__Work task__
Would you retype exactly the lines below, starting with the one that has "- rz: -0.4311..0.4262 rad" and going on through the one that has "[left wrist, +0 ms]", with no pictures and nothing else?

[The records Boundary: Start]

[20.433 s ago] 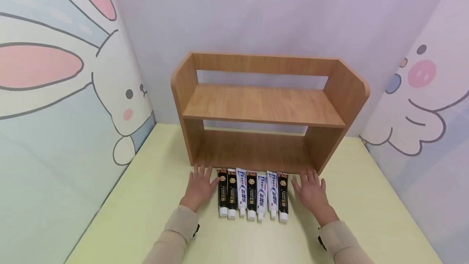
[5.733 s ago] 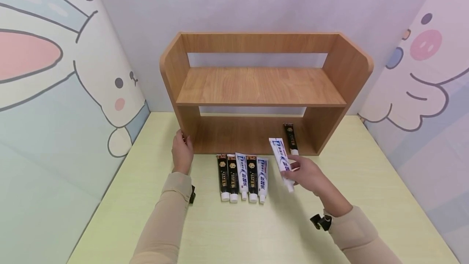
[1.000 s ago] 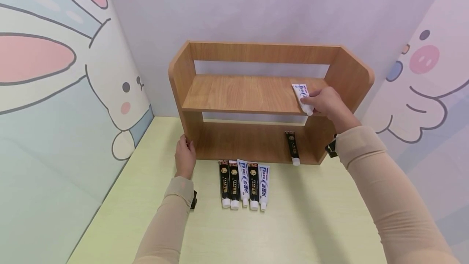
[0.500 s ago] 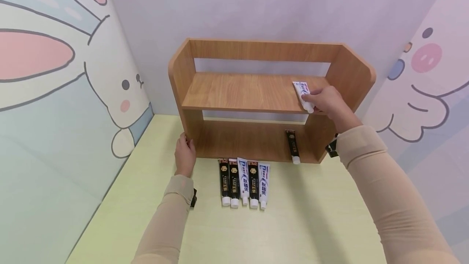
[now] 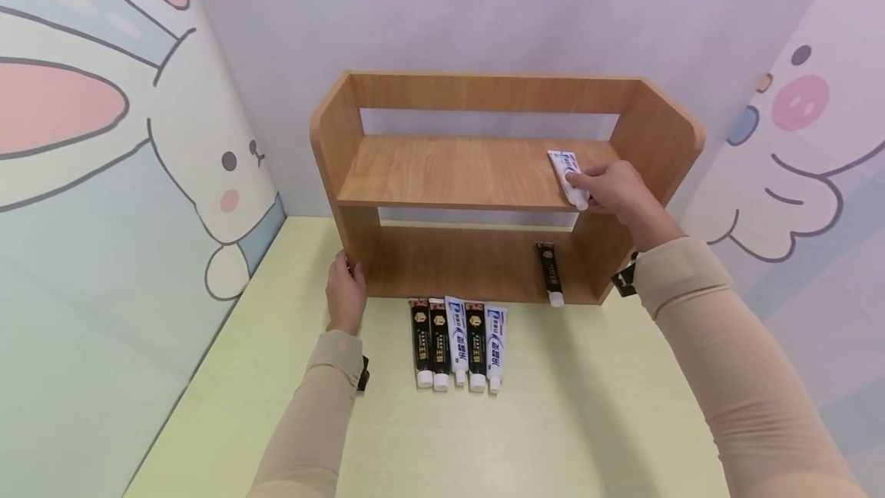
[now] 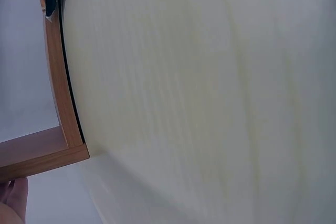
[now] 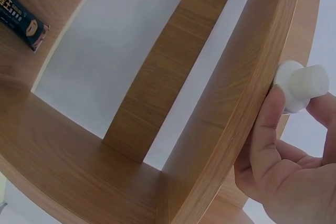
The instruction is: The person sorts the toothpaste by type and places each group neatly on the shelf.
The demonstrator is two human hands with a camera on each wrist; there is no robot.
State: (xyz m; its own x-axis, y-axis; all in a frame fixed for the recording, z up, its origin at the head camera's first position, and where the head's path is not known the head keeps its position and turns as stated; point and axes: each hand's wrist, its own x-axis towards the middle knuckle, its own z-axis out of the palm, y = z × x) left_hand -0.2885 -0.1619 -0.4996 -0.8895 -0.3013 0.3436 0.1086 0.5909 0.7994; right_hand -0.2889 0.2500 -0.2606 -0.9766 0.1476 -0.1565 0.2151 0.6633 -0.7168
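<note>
I am watching the right hand (image 5: 611, 187) pinching a white tube (image 5: 562, 166) near its cap end, over the right part of the upper board (image 5: 449, 167). From those fingers the tube is lying leftward and toward the back, its long axis running mostly front to back, with the flat end slanting a little left. In the right wrist view, the white cap (image 7: 313, 81) is poking out just at the board's front edge, with one digit on each side; the digit on the board's side is sitting close against that edge, so I am judging it the main thing in the way of lying flat. I am not able to tell whether the tube's whole underside is touching wood.

Just rightward, the right side panel (image 5: 657, 148) is standing near the knuckles. Below, a black tube (image 5: 549, 271) is lying on the lower board (image 5: 449, 260), cap at the front.

Well apart, the left hand (image 5: 346, 294) is resting against the left side panel (image 5: 339, 144); how far its fingers are wrapping I cannot tell. On the table (image 5: 429, 444), five more tubes (image 5: 458, 336), black and white mixed, are lying in a row before the shelf, caps facing the person.
</note>
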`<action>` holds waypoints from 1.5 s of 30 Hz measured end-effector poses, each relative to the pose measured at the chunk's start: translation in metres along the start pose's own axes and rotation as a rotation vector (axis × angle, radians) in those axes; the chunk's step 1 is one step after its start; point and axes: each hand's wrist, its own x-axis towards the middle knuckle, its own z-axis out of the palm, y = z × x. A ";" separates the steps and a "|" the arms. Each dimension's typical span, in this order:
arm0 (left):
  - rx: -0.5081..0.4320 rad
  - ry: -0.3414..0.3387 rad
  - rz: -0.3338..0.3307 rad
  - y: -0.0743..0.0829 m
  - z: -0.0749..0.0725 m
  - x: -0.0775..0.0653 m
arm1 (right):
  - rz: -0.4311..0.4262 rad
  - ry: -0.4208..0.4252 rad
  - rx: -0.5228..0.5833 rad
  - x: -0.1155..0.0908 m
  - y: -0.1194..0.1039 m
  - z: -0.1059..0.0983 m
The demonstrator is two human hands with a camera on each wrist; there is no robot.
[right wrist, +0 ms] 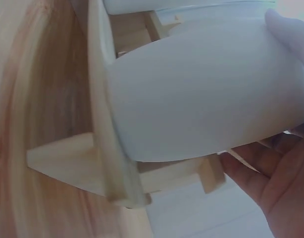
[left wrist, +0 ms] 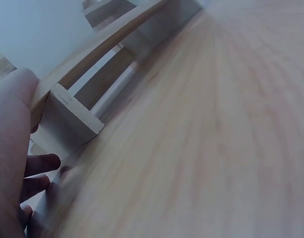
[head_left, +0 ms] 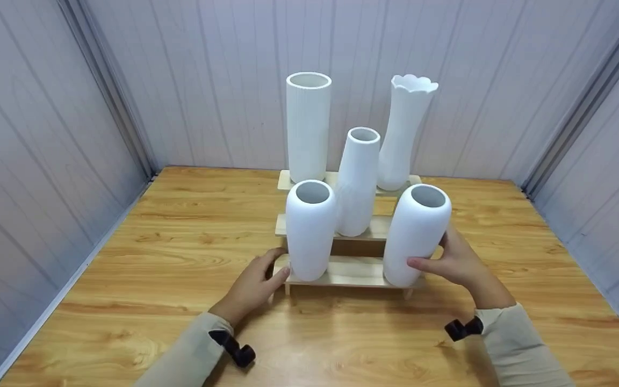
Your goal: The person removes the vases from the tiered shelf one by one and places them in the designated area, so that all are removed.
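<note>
A stepped wooden stand (head_left: 357, 271) with three tiers bears several white vases. My right hand (head_left: 457, 260) holds the front right vase (head_left: 414, 236) low on its right side, thumb in front and fingers behind. In the right wrist view, that vase (right wrist: 206, 89) has its base at the bottom board (right wrist: 105, 109). My left hand (head_left: 256, 282) grips the left end of the bottom tier, beside the front left vase (head_left: 310, 236). The left wrist view has its fingers (left wrist: 42, 165) curled below the board, near a leg (left wrist: 68, 124) of the stand.
A tapered vase (head_left: 358, 185) stands on the middle tier. Up on the top tier are a ribbed cylindrical vase (head_left: 308, 129) and a vase with a scalloped rim (head_left: 402, 134). The wooden table (head_left: 191, 226) meets pale panelled walls (head_left: 234, 80) at the back and sides.
</note>
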 end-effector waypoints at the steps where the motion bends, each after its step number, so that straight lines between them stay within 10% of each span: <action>1: -0.003 0.000 -0.002 0.000 0.000 -0.001 | -0.001 -0.001 -0.007 -0.001 0.000 -0.001; 45: -0.028 0.035 -0.036 0.002 0.000 0.000 | -0.046 0.015 -0.134 -0.009 0.007 -0.045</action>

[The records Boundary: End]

__Task solution__
  - rz: -0.4311..0.4262 rad
  - ry: -0.4208..0.4252 rad
  - rx: -0.5228..0.5833 rad
  - x: -0.1155..0.0908 m
  - y: -0.1194..0.1039 m
  - z: -0.1059..0.0983 m
The demonstrator is two human hands with a camera on each wrist; there is no robot.
[right wrist, +0 ms] 
[left wrist, +0 ms] 

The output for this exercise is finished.